* What you should do *
Review the material line by line. Identify and copy every line that contains the string "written".

* Source data *
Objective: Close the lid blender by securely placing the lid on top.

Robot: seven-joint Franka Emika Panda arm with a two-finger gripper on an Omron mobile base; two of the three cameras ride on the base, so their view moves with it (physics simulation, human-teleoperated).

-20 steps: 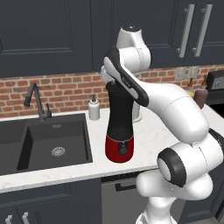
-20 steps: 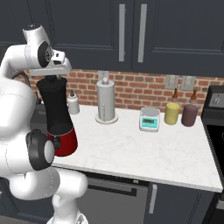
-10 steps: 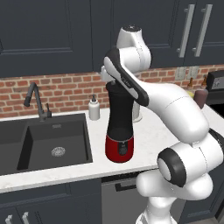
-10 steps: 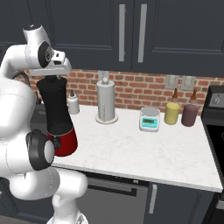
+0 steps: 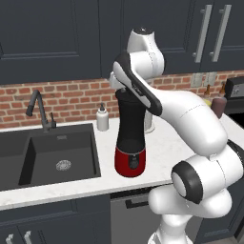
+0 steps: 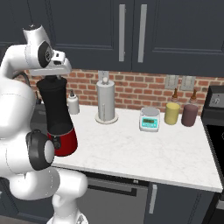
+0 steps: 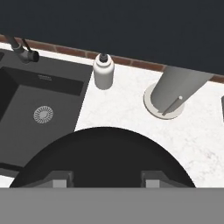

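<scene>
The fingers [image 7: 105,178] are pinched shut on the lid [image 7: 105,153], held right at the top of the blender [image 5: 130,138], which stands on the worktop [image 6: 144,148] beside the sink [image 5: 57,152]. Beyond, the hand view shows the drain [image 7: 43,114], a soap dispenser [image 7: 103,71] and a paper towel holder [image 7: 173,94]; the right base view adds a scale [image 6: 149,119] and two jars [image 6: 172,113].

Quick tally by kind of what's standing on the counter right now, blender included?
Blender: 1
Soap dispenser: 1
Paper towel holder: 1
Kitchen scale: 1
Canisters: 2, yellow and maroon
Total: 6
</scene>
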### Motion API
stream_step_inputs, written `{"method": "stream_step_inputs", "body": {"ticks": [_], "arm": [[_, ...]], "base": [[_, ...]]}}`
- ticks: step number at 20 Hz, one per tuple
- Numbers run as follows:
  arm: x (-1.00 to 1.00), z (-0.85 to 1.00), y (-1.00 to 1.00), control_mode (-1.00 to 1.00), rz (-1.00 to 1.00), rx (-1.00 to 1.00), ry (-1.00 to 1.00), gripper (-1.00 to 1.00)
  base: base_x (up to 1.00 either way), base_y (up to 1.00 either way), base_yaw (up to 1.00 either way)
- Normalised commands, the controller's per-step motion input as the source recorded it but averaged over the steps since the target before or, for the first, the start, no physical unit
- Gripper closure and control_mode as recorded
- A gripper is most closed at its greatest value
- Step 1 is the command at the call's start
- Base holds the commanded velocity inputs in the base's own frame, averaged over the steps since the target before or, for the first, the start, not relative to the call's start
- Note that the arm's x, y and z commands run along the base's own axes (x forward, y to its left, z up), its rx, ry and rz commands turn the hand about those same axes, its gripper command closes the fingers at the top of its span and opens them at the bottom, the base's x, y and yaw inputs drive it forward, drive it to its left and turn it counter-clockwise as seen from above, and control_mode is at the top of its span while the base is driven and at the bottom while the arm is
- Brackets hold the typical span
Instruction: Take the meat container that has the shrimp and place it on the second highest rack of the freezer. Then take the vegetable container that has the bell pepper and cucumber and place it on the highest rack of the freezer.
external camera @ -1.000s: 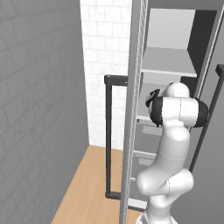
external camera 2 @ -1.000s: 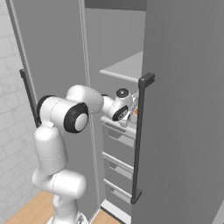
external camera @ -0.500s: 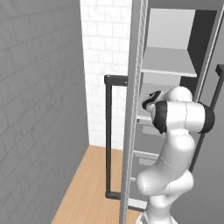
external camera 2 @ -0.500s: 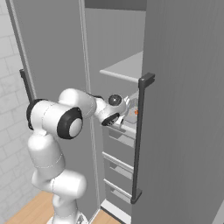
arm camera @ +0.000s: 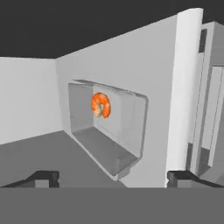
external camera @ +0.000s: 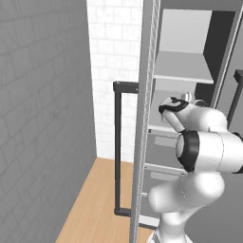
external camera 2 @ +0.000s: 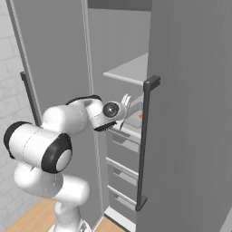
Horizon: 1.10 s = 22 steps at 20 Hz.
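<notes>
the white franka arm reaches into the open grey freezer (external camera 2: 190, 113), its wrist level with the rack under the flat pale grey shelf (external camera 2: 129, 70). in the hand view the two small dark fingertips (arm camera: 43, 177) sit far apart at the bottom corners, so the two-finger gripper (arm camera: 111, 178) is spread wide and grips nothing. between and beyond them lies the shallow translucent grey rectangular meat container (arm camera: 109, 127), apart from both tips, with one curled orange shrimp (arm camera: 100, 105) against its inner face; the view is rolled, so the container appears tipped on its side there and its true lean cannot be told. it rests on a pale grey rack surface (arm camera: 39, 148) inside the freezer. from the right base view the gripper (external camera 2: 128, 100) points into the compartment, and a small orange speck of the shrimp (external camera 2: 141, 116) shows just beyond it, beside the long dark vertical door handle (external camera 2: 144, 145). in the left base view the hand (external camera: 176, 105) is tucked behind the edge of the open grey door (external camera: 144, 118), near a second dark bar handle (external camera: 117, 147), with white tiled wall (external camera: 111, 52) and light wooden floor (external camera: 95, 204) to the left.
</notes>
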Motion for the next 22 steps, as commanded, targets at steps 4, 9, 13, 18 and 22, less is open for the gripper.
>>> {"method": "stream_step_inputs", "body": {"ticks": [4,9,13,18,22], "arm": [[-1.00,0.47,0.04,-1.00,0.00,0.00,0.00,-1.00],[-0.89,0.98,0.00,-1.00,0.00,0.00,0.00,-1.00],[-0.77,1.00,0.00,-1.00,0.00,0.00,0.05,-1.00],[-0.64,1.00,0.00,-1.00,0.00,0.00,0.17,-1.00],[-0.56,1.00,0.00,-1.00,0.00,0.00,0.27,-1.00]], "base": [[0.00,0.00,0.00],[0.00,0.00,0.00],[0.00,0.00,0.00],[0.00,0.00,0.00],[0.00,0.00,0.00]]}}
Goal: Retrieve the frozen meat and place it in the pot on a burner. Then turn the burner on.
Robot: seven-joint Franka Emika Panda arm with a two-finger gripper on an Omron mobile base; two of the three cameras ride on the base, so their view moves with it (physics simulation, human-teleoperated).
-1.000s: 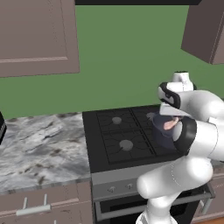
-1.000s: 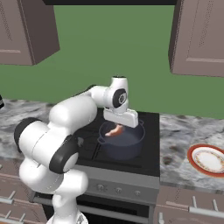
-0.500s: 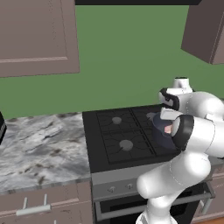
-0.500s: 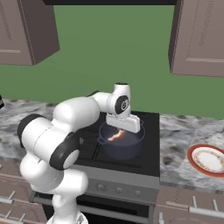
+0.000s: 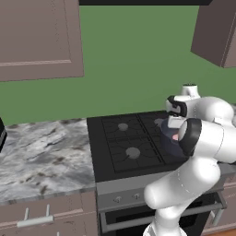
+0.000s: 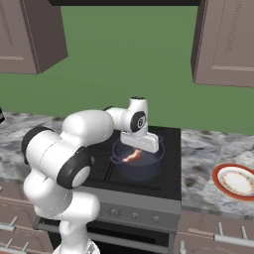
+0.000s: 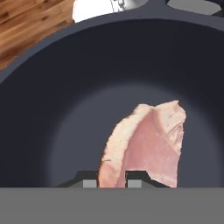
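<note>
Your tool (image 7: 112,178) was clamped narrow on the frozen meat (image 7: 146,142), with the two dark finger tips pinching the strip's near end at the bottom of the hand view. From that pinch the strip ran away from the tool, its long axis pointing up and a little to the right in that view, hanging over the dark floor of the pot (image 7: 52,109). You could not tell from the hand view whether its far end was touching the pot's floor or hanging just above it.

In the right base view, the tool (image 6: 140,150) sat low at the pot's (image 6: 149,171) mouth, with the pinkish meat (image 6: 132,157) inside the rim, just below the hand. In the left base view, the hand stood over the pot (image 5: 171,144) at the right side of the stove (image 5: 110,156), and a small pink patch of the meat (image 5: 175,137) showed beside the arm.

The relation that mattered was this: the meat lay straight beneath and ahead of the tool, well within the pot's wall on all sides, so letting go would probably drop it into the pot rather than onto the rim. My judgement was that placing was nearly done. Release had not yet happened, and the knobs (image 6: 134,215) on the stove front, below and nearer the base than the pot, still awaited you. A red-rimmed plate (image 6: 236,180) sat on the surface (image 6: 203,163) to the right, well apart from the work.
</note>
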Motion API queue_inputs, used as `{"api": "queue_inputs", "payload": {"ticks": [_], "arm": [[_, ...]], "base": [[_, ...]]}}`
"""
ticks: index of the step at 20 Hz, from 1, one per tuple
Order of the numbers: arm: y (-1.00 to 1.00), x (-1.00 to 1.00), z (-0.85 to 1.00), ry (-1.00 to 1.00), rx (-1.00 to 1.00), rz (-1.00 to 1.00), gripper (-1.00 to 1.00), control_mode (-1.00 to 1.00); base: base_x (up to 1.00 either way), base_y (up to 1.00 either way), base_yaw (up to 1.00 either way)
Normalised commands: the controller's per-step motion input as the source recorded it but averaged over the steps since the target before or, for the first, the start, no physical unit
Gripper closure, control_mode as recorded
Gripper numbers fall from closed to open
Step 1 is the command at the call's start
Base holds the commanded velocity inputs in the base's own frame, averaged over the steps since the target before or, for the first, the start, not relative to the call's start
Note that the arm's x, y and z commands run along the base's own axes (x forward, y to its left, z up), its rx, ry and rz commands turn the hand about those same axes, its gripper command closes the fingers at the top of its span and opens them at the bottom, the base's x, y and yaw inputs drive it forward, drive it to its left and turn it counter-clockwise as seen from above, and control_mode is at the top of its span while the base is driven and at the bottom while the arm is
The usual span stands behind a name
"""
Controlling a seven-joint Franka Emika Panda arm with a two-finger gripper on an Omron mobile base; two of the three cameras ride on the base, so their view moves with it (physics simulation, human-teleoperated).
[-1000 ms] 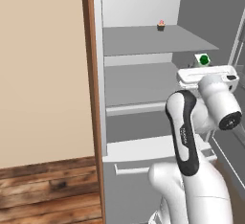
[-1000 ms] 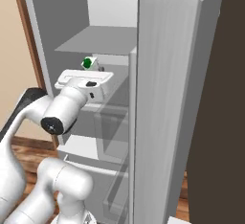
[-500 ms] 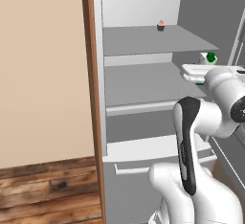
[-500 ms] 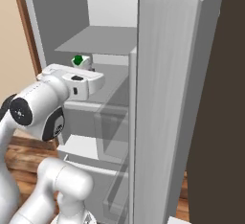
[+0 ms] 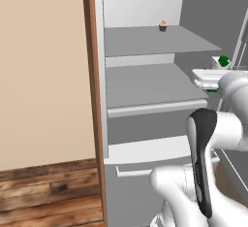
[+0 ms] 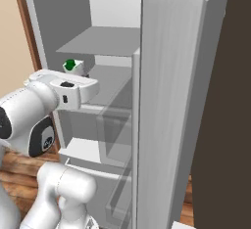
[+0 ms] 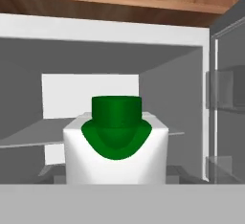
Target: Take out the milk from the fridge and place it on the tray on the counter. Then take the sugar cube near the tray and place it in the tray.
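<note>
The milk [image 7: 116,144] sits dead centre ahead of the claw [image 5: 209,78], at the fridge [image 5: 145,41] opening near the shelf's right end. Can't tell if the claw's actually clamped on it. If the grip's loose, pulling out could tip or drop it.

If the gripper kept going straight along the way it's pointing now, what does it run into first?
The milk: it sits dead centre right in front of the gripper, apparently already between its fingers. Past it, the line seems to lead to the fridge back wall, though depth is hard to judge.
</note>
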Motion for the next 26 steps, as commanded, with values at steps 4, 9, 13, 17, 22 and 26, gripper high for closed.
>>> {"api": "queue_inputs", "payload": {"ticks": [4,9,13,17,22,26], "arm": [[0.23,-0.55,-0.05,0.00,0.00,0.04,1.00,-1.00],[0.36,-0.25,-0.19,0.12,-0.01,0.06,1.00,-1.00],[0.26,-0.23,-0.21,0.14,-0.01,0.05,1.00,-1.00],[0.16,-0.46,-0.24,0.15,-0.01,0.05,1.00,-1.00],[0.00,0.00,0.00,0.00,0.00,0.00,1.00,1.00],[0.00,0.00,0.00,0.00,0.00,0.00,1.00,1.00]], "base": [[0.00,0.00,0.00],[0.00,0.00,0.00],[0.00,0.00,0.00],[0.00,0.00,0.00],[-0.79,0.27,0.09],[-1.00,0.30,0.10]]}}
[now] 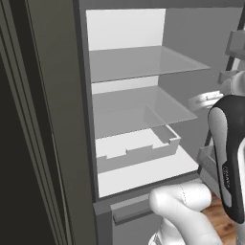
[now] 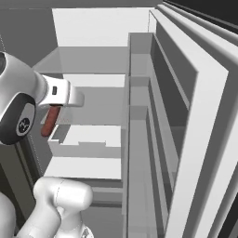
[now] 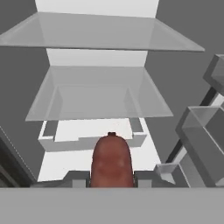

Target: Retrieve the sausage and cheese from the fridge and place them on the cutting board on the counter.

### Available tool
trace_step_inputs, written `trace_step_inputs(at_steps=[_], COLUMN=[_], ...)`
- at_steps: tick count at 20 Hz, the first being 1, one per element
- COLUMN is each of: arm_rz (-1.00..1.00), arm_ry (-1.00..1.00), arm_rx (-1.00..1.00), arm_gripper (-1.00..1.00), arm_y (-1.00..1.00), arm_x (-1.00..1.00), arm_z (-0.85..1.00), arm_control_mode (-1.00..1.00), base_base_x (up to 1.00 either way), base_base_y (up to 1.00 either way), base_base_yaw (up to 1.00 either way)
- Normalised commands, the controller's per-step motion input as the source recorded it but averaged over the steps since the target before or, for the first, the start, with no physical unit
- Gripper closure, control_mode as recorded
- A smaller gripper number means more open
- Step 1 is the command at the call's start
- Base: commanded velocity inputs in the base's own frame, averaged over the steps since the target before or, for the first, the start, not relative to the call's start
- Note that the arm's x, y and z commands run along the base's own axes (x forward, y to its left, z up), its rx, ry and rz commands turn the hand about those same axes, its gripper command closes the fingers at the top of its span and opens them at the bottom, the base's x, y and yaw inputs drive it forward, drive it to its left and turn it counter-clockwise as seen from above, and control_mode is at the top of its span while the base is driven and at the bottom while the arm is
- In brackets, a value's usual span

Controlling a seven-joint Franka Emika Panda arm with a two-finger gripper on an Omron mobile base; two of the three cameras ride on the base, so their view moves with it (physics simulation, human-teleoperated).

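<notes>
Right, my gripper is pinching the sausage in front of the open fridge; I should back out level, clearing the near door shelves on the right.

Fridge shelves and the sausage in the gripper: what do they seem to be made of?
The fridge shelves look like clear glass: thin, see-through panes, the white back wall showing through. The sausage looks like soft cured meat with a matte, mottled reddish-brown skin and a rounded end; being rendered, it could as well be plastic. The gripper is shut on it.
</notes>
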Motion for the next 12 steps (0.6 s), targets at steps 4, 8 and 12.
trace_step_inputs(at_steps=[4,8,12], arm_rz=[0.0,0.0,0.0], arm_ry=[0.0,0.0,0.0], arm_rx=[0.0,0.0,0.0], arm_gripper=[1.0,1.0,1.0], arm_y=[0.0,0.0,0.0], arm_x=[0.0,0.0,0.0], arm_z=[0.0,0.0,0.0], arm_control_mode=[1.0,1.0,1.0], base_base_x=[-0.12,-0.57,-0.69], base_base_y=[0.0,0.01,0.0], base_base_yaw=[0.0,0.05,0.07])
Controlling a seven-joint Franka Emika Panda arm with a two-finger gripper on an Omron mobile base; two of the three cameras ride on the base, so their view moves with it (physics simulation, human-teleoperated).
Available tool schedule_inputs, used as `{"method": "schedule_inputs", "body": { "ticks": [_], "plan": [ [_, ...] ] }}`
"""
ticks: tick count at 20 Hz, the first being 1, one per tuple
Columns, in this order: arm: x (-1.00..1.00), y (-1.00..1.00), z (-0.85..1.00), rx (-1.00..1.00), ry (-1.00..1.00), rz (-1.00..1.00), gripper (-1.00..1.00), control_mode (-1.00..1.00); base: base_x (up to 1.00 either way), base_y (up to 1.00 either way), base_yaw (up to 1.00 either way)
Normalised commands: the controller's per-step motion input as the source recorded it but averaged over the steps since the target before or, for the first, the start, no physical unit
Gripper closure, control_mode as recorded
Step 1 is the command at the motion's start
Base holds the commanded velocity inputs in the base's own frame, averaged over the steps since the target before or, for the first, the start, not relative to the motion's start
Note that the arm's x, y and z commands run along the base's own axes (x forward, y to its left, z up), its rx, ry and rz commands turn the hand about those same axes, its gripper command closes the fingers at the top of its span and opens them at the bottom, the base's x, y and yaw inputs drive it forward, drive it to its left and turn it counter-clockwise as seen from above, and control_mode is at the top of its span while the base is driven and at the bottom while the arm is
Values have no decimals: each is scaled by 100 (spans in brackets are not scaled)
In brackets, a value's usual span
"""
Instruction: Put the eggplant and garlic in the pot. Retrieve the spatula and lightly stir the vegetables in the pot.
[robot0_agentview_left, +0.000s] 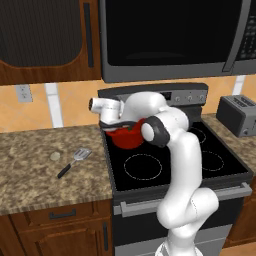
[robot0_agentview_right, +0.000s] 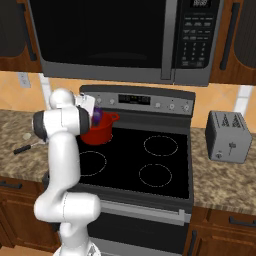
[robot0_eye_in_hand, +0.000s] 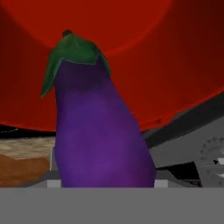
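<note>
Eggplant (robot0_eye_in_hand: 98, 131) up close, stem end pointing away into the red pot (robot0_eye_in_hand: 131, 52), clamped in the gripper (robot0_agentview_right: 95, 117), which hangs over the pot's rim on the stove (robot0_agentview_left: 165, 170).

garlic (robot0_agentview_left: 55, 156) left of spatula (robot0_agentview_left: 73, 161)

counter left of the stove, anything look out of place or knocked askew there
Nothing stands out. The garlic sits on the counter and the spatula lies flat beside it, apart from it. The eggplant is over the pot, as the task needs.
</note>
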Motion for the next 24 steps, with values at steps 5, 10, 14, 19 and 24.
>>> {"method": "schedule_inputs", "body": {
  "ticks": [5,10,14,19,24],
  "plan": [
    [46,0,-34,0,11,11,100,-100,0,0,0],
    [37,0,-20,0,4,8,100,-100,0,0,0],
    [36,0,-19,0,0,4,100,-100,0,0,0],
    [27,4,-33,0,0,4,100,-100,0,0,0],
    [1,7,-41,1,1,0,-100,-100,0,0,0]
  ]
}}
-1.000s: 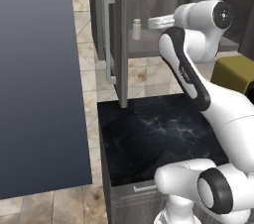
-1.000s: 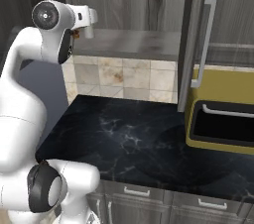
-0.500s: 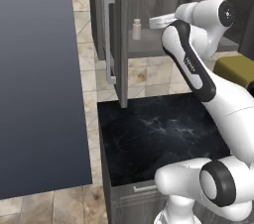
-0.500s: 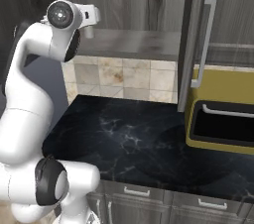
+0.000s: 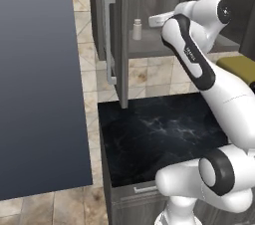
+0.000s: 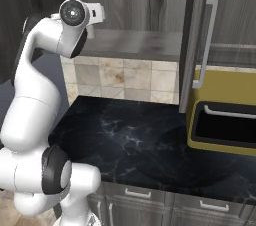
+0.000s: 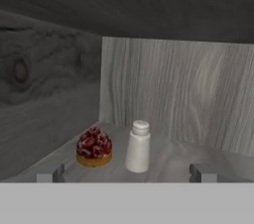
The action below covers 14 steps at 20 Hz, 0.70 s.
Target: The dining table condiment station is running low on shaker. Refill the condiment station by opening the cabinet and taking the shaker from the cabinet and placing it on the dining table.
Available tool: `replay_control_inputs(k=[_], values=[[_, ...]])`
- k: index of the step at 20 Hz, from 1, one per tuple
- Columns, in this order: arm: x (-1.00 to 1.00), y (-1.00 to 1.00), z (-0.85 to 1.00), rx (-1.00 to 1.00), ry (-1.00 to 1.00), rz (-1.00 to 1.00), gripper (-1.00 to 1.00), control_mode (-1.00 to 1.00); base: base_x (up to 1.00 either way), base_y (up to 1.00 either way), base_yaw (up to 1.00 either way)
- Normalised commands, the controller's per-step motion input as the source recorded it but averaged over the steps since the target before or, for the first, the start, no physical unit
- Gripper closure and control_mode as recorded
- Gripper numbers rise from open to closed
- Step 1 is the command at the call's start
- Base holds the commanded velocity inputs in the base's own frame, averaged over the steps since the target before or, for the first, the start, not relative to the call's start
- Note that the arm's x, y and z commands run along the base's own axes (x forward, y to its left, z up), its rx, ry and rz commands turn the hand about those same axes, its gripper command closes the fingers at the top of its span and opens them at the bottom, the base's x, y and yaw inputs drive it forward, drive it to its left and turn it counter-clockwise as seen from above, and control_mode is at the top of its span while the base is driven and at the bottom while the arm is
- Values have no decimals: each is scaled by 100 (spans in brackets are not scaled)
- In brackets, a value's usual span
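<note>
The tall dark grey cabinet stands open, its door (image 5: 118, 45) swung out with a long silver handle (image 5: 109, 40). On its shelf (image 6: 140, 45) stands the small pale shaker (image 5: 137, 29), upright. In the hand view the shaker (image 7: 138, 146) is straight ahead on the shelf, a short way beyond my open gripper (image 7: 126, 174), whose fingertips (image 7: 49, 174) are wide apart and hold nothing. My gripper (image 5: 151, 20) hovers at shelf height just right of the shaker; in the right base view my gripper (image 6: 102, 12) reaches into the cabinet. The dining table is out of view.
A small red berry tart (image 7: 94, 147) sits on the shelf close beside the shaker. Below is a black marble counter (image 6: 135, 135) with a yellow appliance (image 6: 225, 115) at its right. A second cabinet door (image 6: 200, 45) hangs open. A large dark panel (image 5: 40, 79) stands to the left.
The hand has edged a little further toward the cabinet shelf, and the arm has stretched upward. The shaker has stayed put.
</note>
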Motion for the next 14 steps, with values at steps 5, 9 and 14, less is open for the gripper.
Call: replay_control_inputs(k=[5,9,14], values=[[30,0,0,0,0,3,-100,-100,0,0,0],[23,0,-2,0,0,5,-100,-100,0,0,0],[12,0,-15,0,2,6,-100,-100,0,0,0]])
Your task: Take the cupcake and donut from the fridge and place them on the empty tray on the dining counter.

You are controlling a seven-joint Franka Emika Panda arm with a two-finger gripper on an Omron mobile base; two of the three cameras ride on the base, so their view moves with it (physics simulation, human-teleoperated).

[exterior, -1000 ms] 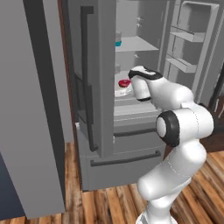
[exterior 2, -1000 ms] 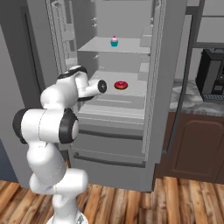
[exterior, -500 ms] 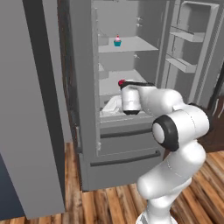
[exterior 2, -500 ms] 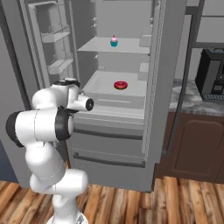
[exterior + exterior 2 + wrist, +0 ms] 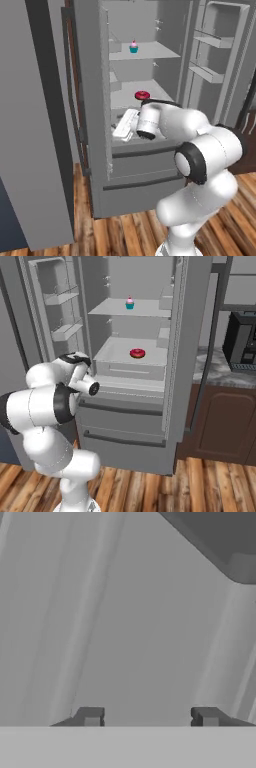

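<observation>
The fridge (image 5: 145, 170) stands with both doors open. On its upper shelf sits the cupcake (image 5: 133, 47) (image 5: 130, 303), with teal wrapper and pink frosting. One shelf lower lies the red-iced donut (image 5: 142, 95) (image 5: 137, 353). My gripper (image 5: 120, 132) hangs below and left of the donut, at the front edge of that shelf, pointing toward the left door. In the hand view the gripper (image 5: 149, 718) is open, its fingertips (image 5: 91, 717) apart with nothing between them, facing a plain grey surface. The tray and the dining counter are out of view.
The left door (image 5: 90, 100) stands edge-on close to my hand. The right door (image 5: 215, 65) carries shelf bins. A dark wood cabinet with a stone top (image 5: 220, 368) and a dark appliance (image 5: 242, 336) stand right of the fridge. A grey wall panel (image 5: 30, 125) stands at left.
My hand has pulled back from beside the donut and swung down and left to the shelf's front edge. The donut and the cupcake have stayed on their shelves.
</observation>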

* Task result *
stream_step_inputs, written `{"method": "stream_step_inputs", "body": {"ticks": [_], "arm": [[_, ...]], "base": [[_, ...]]}}`
trace_step_inputs, written `trace_step_inputs(at_steps=[_], COLUMN=[_], ...)`

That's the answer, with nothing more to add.